Quando o mal passa e cessa o sofrimento, risos, zombarias atravessam a lembrança dos momentos  de aflição. Todavia, nem sempre, assim, é. Na circunstância a qual me encontro, sofro, perco sono e matuto como se, ainda, vivesse aquelas épocas perturbadoras. E vivo!
Era fevereiro de 2002 o primeiro mês letivo daquele ano. Numa quinta feira, tive minha primeira aula de geografia. Na verdade, primeira aula de geografia dissociada da disciplina história, pois nos anos anteriores houvera cursado uma antiga disciplina denominada de estudos sociais. Lembro-me, como hoje, minha professora a entrar na sala com recatadas vestimentas, um livro velho e um caderninho surrado, daquele em que realizáramos os deveres de casa no fundamental I. Com um timbre metálico, apresentou-nos o programa da matéria e as justificativas do fato de não adotar o livro distribuído pelo governo (Geografia: o homem e o espaço, de Elian Alabi Lucci) e utilizar outro: Geografia Geral de Haroldo de Azevedo. Segundo ela, este era o melhor para se trabalhar.
O livro, o de Haroldo, teve suas primeiras edições na passagem dos anos trinta aos quarenta do século XX, quando surgiram os primeiros geógrafos acadêmicos no Brasil. Aparentemente, era atrativo as crianças devido seu formato compacto e ter uma capa colorida e animada; mas, no decorrer das aulas, experimentamos uma hecatombe, onde poucos conseguiram sobreviver. Ainda guardo o trivial conceito de ilha e o quanto tive que reescrevê-lo nos meus quatro anos ginasiais no Colégio Estadual Antonio Carlos Magalhães, em Paramirim, interior da Bahia. Tia Hermenegilda – assim, chamávamo-la – fazia-me ter repulsão a geografia. Graças a Deus eu tinha uma bicicleta: as longas viagens que fazíamos despertavam a curiosidade que a sala de aula e uma professora sem formação não conseguiam incitar. 

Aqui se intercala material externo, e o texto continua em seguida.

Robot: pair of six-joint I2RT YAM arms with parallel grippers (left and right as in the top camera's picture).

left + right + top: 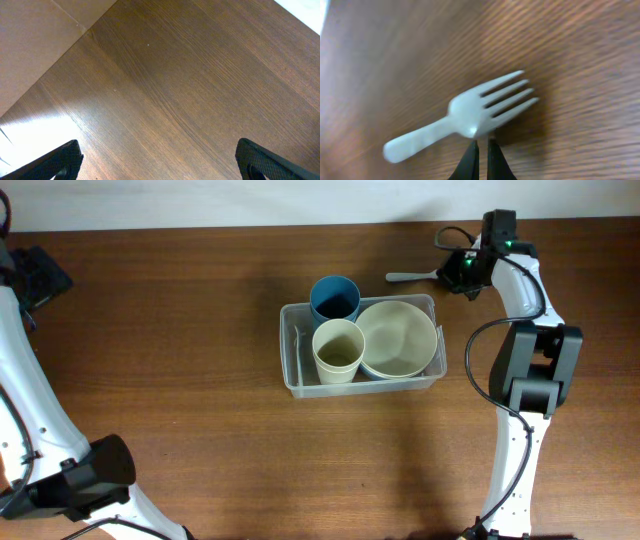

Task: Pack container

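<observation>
Sitting mid-frame on the wooden surface (150, 330), the clear container (292, 370) holds a blue cup (334, 298), a cream cup (338, 350) and a cream bowl (397, 338). Upper right, the right hand (482, 144), fingers pressed together, touches the pale fork (470, 112); grip unclear. The left hand (160, 160) gapes wide, empty.

Dark brown, wood-grained worktop (180, 330), shown in all views. A pale strip (250, 200) is seen beyond the worktop's far edge. A plain beige surface (30, 45) is shown past another edge, and a bright patch of light (35, 135) is cast on the worktop beside it.
</observation>
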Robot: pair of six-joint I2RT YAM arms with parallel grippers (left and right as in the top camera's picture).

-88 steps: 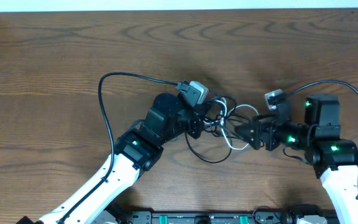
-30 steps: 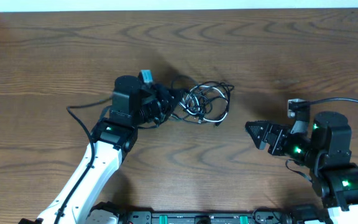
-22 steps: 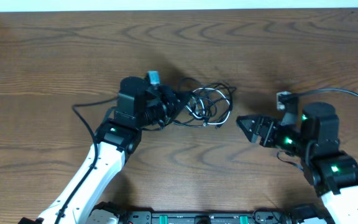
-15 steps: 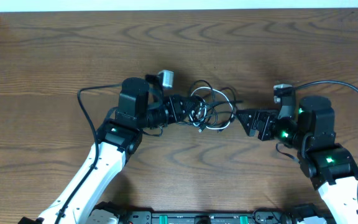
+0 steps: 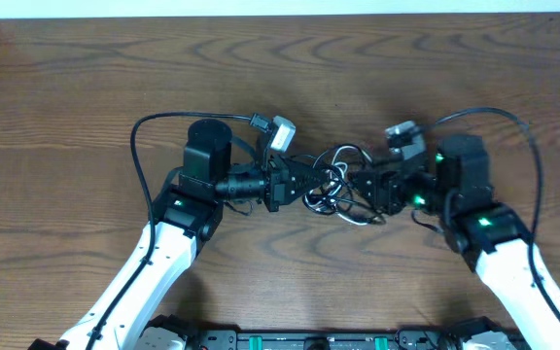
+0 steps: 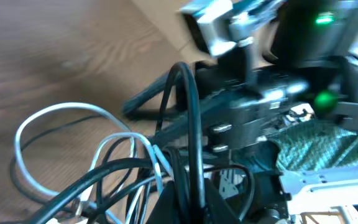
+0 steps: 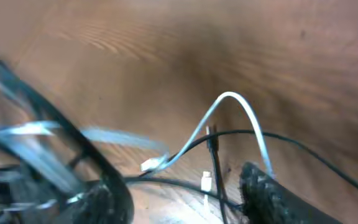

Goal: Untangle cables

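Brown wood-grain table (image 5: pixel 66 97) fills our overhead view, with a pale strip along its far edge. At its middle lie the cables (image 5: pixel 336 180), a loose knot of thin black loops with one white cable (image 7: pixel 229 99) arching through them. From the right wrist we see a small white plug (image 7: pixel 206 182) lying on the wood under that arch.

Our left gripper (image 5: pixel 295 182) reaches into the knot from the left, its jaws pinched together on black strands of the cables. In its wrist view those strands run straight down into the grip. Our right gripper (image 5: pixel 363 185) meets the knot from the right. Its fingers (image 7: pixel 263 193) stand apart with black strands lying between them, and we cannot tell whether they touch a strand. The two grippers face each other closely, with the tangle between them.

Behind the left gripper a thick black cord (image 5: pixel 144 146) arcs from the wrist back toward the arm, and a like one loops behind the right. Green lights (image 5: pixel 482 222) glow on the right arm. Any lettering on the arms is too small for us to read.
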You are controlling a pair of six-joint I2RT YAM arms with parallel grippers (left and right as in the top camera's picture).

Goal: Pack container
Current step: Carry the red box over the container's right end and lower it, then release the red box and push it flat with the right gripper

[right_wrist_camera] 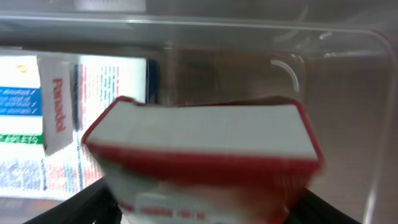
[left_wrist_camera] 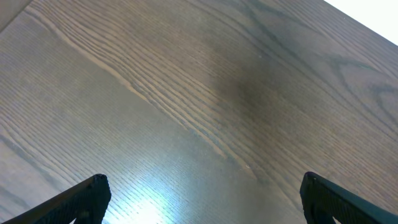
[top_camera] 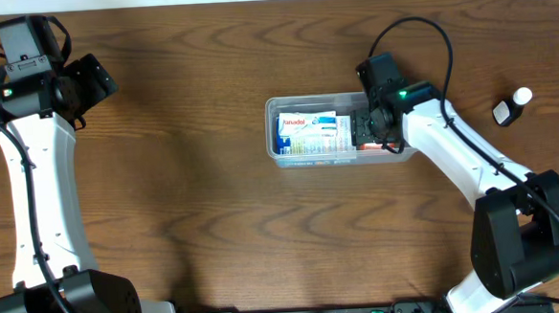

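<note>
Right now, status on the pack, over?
Left claw open over table. Right claw shut on red-white box, at container right end. Panadol box inside. Nothing in the way.

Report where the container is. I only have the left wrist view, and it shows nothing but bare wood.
Observer: The container sits mid-table, well away from the left hand.
Operator: Say what's in it.
Observer: A blue-and-white Panadol box lies flat in its left part.
Operator: Give me the right hand.
Observer: The right hand is over the container's right end, gripping a red-and-white box.
</note>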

Há poucos dias, dez anos após aquela experiência penitencial, encontrei-me com o histórico livro do eminente professor Haroldo de Azevedo. Naquele instante, num súbito arremesso, foi levado por reminiscências aos primórdios do meu amor pela geografia. Nessas lembranças repentinas estava a sutil pessoa de “Tia Gilda”. Ela, que malgrado sua doçura, foi ‘iconizada’, tornada personificação, em meus sentimentos, das deficiências do secular ensino da geografia. Nunca antes um fato aparentemente banal marcara tanto a minha vida como aquele encontro. Num pequeno sebo, na Estação da Lapa, a um real, apenas, estava à lendária obra que disseminou o conhecimento geográfico e seus ódios (e, por que não amores?) a milhões de brasileiros.

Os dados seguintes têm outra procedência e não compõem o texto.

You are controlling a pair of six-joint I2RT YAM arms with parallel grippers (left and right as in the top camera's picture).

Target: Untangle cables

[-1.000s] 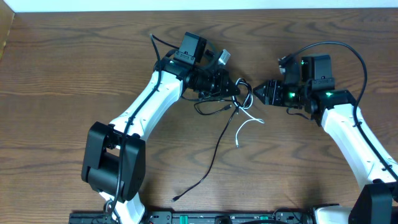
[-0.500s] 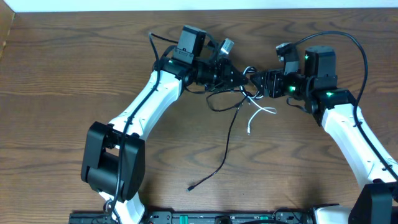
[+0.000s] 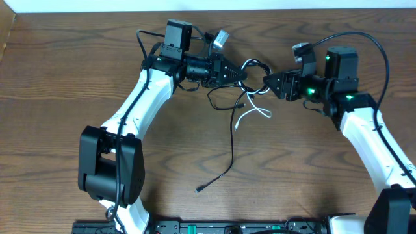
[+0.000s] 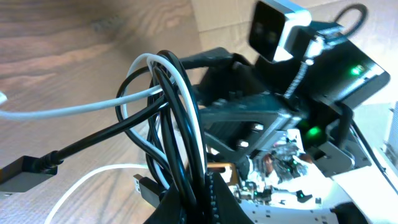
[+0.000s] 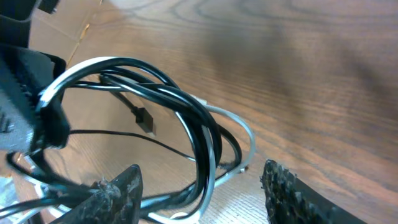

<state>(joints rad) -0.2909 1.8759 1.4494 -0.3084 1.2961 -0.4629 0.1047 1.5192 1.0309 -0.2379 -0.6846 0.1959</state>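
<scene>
The white cable [image 3: 251,114] and the black cable [image 3: 232,140] are tangled in a loop [image 3: 254,67] held above the table. My left gripper [image 3: 238,73] is shut on the bundle, and its wrist view shows the black and white strands [image 4: 169,106] rising from between the closed fingers [image 4: 200,200]. My right gripper [image 3: 268,82] is open just right of the loop. In the right wrist view the loop [image 5: 200,127] hangs between its spread fingers [image 5: 200,190] without being pinched. The black cable's free end [image 3: 200,189] lies on the table near the front.
The wooden table [image 3: 58,97] has a light wall edge along the back [image 3: 273,5]. Thick black robot wires arc over the right arm [image 3: 364,47] and behind the left wrist [image 3: 144,36]. The arm bases stand at the front edge.
My left gripper has moved back and left with the bundle, dragging the black cable's tail along the table. My right gripper has shifted toward the back, staying beside the loop.
</scene>
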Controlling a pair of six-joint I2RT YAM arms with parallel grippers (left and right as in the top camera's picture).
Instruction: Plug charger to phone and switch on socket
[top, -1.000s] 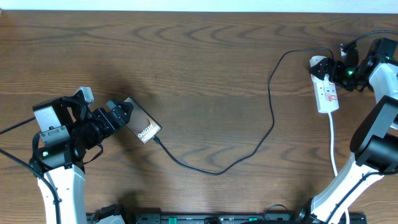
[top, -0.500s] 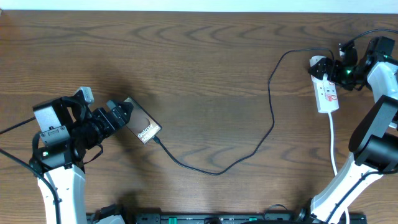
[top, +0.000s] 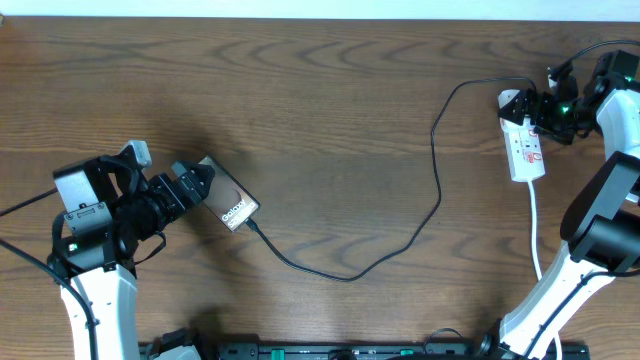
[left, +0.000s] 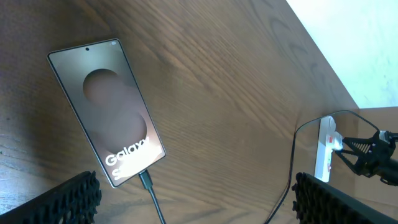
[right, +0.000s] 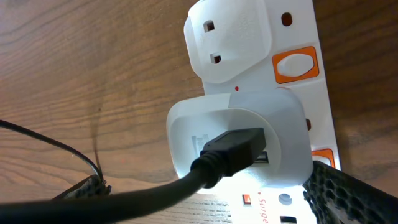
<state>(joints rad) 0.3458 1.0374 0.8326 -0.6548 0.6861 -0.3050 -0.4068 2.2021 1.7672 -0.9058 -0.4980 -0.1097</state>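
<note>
Dark brown wood-grain tabletop (top: 330, 80) carries all task items. At the far left, the black left gripper (top: 193, 180) rests released, jaws spread wide, just beside the upper-left end of the flat tan-brown rectangular phone (left: 106, 112), which lies face-up showing white "Galaxy" lettering. Contact between the two cannot be confirmed. The small slim black plug tip (left: 145, 180) is seated in the phone's lower end, so the plugging step appears complete. The long thin black charger cable (top: 437, 190) loops rightward across the tabletop and up to a rounded white adapter (right: 239, 137) seated in the narrow white power strip (top: 527, 155) at the far right. The black right gripper (top: 538, 110) hovers released over that end, its fingers straddling the adapter without gripping it. One orange rocker switch (right: 296, 66) is fully visible. The adapter's own switch (right: 322, 157) is mostly hidden and its position cannot be read. Hazards: pressing the wrong rocker leaves the charger unpowered. A sideways push may slide the power strip or snag the charger cable, unseating the adapter. Left gripper motion may nudge the phone and drag the plug tip out.
</note>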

Hoje, graduando em geografia, tenho a oportunidade de entender a complexidade das paisagens que me fascinavam em minhas viagens de bicicleta. Mais que isso: entendo, inclusive, a história da geografia, seus problemas e suas possibilidades; também, descobrir que o método tia Hermenegilda refletia padrões culturais hegemônicos consequentes de fatores históricos, políticos e ideológicos unidos para a manutenção/organização dessa arcaica superestrutura. Ter consciência disto é se engajar numa luta secular; é se inserir como fator ponderável na evolução do pensamento geográfico. Nós, estudante de graduação em geografia, somos fatores ponderáveis na evolução do pensamento geográfico e precisamos assumir nosso posto.
Expressando o velho ditado em novas palavras, não há nada mais agradável que rir de acontecimentos desesperantes após dias que se passaram. Lógico, quando permitem essas proezas... Ninguém sorrir em missa de sétimo dia. E, professor que se preze não sorrir diante de recordações que questionem a prática do ensino ao qual se dedicam. Não sendo fato pretérito, é impossível sorrir. É evidente que hoje nenhum professor (eu acho) utiliza Haroldo de Azevedo em suas aulas; mas, isso não alivia as dores dum ensino onde o livro didático é um instrumento de alienação e opressão. Abduzindo novos instrumentos e ganhando nova configuração, tal prática de ensino se reproduz; contudo, é incapaz de esconder a sua essência tradicional e apolítica. 
Concluo afirmando que não é exagero inquietar-me com este caso. Pelo contrário: a insônia é minha fiel companheira.